In [2]:
# Here, I'm going to get a list of DEF CON Youtube videos, and use Linear Optimization to select videos for myself
## install google python API: https://developers.google.com/api-client-library/python/

from googleapiclient.discovery import build
from googleapiclient.errors import HttpError
import pandas as pd

In [3]:
# steps to get API Key: https://developers.google.com/youtube/v3/getting-started

API_KEY = "[YOUR API KEY]"   # use your own API key
YOUTUBE_API_SERVICE_NAME = 'youtube'
YOUTUBE_API_VERSION = 'v3'

In [4]:
# Get videos, channel, playlists that match your search term
def youtube_search(search_query, max_results):
    youtube = build(YOUTUBE_API_SERVICE_NAME, YOUTUBE_API_VERSION,
        developerKey=API_KEY)

    # Call the search.list method to search specified query
    search_response = youtube.search().list(
        q=search_query,
        part='id,snippet',
        maxResults=max_results
      ).execute()

    videos = []
    channels = []
    playlists = []

    # You can print out search_response here and read it through JSON viewer: http://jsonviewer.stack.hu/
    for search_result in search_response.get('items', []):
        if search_result['id']['kind'] == 'youtube#video':
            videos.append('%s (%s)' % (search_result['snippet']['title'],
                                         search_result['id']['videoId']))
        elif search_result['id']['kind'] == 'youtube#channel':
            channels.append('%s (%s)' % (search_result['snippet']['title'],
                                           search_result['id']['channelId']))
        elif search_result['id']['kind'] == 'youtube#playlist':
            playlists.append('%s (%s)' % (search_result['snippet']['title'],
                                            search_result['id']['playlistId']))
    return videos, channels, playlists

In [5]:
search_query = 'DEF CON 25 SE'
max_results = 50  # at most 50, limited by Google

vlst, clst, plst = youtube_search(search_query, max_results)

In [6]:
print len(vlst), len(clst), len(plst)

47 1 2


In [7]:
for elem in vlst:
    print elem
print
    
for elem in clst:
    print elem
print
    
for elem in plst:
    print elem

DEF CON 25 SE Village - Jayson Street - Strategies on Securing Your Banks and Enterprises (iLPI0EGs6kY)
DEF CON 25 SE Village - Keith Conway, Cameron Craig - Change Agents  How to Affect  Corp.
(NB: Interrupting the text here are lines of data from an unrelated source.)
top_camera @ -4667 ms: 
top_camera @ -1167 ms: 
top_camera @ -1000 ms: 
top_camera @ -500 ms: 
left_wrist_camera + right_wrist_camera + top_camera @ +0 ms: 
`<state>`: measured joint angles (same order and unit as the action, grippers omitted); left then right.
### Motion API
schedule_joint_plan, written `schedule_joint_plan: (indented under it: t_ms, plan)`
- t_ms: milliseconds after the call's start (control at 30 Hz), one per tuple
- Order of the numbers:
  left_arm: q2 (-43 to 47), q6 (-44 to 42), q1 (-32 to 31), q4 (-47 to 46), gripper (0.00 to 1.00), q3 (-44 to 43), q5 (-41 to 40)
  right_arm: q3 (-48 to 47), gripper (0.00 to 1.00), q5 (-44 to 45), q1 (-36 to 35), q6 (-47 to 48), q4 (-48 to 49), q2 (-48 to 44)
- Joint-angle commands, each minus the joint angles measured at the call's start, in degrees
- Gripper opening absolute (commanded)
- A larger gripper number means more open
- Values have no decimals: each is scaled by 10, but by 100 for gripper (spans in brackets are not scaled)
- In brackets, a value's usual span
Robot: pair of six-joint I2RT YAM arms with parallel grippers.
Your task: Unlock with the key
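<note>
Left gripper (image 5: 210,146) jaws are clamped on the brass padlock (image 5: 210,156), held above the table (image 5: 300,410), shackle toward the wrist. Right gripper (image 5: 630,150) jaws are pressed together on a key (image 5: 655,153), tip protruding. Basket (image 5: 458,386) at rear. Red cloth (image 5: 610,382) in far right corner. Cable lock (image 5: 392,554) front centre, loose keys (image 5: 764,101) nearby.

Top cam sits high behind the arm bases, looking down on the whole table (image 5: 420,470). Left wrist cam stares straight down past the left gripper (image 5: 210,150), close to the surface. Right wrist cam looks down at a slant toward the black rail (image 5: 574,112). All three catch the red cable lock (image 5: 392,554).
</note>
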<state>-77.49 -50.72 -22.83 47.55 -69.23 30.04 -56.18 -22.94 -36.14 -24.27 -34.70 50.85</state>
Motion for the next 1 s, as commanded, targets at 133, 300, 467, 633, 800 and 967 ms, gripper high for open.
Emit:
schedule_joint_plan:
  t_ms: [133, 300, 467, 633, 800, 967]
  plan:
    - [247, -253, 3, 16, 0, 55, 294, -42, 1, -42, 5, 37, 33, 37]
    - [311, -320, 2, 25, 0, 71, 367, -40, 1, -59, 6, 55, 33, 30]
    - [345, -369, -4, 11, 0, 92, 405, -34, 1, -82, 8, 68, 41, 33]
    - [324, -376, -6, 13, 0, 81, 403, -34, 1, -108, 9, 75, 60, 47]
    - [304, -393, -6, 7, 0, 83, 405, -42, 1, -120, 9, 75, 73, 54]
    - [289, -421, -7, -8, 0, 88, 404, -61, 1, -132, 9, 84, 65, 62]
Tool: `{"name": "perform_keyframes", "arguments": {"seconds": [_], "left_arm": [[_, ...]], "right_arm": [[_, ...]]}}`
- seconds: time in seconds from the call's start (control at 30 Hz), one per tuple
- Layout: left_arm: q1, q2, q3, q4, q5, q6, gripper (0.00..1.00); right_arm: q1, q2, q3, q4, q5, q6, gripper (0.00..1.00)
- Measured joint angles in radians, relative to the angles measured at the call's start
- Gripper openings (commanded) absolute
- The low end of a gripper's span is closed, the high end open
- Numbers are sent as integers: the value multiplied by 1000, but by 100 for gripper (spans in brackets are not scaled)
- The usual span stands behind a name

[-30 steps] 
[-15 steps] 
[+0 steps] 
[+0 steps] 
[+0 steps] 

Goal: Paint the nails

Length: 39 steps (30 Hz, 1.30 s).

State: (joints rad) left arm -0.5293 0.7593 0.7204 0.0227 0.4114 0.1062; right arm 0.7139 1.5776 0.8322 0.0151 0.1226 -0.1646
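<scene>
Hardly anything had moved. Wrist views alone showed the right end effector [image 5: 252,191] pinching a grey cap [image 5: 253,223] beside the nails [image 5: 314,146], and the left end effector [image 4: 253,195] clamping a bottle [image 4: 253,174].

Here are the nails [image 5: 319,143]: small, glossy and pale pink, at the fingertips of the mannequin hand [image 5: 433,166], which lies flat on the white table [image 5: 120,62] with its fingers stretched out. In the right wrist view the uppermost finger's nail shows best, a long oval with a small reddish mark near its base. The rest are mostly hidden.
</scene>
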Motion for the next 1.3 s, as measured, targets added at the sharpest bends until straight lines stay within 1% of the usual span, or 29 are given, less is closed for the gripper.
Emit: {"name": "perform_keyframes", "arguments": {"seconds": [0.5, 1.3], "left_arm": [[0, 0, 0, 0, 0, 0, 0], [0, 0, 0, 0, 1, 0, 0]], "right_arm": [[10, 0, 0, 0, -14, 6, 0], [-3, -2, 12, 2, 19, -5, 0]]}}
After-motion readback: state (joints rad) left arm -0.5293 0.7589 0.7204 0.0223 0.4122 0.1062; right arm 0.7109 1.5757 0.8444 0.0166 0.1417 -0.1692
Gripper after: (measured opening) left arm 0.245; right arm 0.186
Culture (mYRXlCGMP0Q)
DEF CON 25 - Max Bazaliy - Jailbreaking Apple Watch (eJpbi-Qz6Jc)
DEF CON 25 SE Village - Michele Fincher - Are You Killing Your Security Program? (AZw8WugNyIQ)
DEF CON 24 - Marc Newlin - MouseJack: Injecting Keystrokes into Wireless Mice (00A36VABIA4)
DEF CON 25 SE Village - Chris Hadnagy - SE vs Predator: Using SE In Ways I Never Thought (PNuPkpLuaws)
DEF CON 25 - Nathan Seidle - Open Source Safe Cracking Robots (v9vIcfLrmiA)
DEF CON 25 SE Village - Robert Wood  - Thematic Social Engineering (Rw0aJQnYXq0)
DEF CON 25 SE Village - Brent White, Tim Roberts - Skills For A Red Teamer (yJCq8ajdd0U)
DEF CON 25 SE Village - John Nye -The Human Factor  Why Are We So Bad at Security (MgXhjUzi_I0)
DEF CON 24 - Chris Rock - How to Overthrow a Government (m1lhGqNCZlA)
DEF CON 25 -  El

In [8]:
import re

# convert duration string to seconds
def duration2sec(duration_string):
    if 'M' in duration_string and 'S' in duration_string and 'H' not in duration_string:  # remove video too long/short
        ptn = "PT(\d*)M(\d*)S"
        m = re.search(ptn, duration_string)
        mins = float(m.group(1))
        secs = float(m.group(2))
        total_secs = mins*60 + secs
        return total_secs
    else:
        return -1
    

def videos_list_by_id(**kwargs):
    youtube = build(YOUTUBE_API_SERVICE_NAME, YOUTUBE_API_VERSION,
        developerKey=API_KEY)
    result = youtube.videos().list(**kwargs).execute().get('items')[0]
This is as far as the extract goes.